**Goal of the exercise:** The answer should be one number, the count of lines in the data with "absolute".

━━ Data ━━

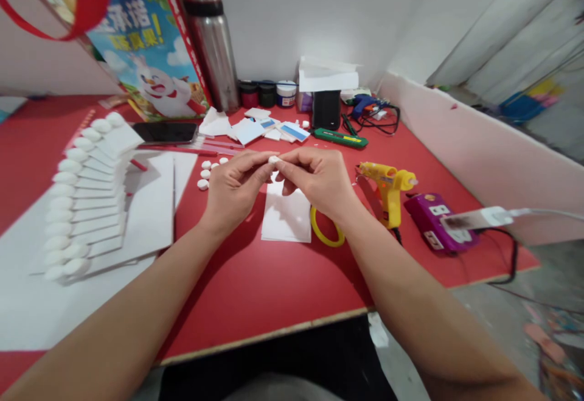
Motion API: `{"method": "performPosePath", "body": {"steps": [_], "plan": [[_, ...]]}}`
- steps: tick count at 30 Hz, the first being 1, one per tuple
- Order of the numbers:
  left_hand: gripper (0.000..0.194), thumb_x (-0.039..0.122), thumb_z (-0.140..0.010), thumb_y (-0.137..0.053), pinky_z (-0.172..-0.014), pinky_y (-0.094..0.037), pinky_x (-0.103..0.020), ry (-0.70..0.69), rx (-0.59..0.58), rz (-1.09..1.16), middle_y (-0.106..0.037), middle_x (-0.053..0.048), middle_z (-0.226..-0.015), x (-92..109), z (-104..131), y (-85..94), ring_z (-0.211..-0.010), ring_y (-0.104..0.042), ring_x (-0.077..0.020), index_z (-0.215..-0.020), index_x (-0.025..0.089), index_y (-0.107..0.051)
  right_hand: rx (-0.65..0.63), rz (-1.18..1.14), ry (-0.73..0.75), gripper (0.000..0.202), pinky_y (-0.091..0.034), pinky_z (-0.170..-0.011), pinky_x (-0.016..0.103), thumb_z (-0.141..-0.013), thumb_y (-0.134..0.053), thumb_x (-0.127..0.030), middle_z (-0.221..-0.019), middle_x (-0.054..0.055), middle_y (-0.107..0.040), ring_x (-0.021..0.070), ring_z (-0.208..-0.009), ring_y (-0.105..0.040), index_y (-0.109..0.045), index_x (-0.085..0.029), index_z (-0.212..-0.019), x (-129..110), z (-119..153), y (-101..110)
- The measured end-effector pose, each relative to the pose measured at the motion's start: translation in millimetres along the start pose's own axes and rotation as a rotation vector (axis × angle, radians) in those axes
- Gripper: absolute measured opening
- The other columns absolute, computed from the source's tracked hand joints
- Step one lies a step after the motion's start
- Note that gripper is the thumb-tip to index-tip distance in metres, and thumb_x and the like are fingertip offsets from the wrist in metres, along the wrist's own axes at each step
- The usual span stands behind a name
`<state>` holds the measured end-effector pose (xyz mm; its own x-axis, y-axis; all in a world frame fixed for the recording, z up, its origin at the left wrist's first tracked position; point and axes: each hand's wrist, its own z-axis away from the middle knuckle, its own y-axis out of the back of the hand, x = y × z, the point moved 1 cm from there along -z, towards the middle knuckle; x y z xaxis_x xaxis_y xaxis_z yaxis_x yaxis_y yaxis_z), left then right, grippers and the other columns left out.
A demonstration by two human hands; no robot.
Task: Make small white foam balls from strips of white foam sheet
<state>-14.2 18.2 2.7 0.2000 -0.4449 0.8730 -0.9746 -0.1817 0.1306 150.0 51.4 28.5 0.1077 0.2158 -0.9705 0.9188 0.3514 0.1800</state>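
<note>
The small white piece (274, 160) is between your two hands, above the top edge of the white cards (286, 218) on the red table (255, 291). Your left hand (237, 185) and your right hand (319, 176) both pinch it with thumb and fingertips; how the other fingers press, I cannot tell fully. Near your left hand lie several loose white discs (203, 185), which seem not yet used. Farther left, a fanned row of cards (98, 200) carries white discs along its outer end, so this part looks already made. Just beside the white cards is a yellow ring (335, 244), and beyond your right wrist a yellow glue gun (387, 185).
</note>
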Motion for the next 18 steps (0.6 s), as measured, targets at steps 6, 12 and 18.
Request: {"method": "performPosePath", "body": {"steps": [6, 12, 18], "plan": [[0.018, 0.028, -0.092, -0.068, -0.08, -0.058, -0.031, 0.005, -0.017, -0.036, -0.074, -0.008, -0.097, 0, 1, -0.4, -0.088, -0.07, -0.0198, -0.104, 0.019, -0.078, -0.158, -0.457, -0.389, 0.033, -0.057, -0.053, 0.027, -0.092, -0.066, -0.044, -0.083, 0.01, -0.075, 0.0138, -0.059, -0.065, -0.074, -0.013, -0.095, -4, -5, 11], [0.017, 0.027, -0.092, -0.067, -0.078, -0.057, -0.03, -0.05, -0.005, -0.087, -0.073, -0.007, -0.098, -3, 0, 0.1, -0.086, -0.069, -0.0183, -0.103, 0.021, -0.078, -0.201, -0.401, -0.317, 0.018, -0.045, -0.052, 0.023, -0.083, -0.075, -0.032, -0.068, -0.002, -0.059, 0.0059, -0.052, -0.044, -0.072, -0.014, -0.079, 2, -3, 7], [0.019, 0.031, -0.091, -0.069, -0.072, -0.056, -0.028, -0.022, 0.063, -0.072, -0.074, -0.006, -0.096, -1, 3, -6.3, -0.076, -0.066, -0.0154, -0.103, 0.02, -0.078, 0.148, 0.38, 0.107, 0.02, -0.035, -0.057, 0.028, -0.089, -0.066, -0.031, -0.064, 0.0, -0.062, 0.011, -0.058, -0.049, -0.072, -0.017, -0.076, 0, 1, -1]]}}
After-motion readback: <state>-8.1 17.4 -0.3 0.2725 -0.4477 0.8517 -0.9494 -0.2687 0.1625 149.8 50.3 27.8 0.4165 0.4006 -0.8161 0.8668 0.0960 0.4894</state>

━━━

**Result of this exercise:** 2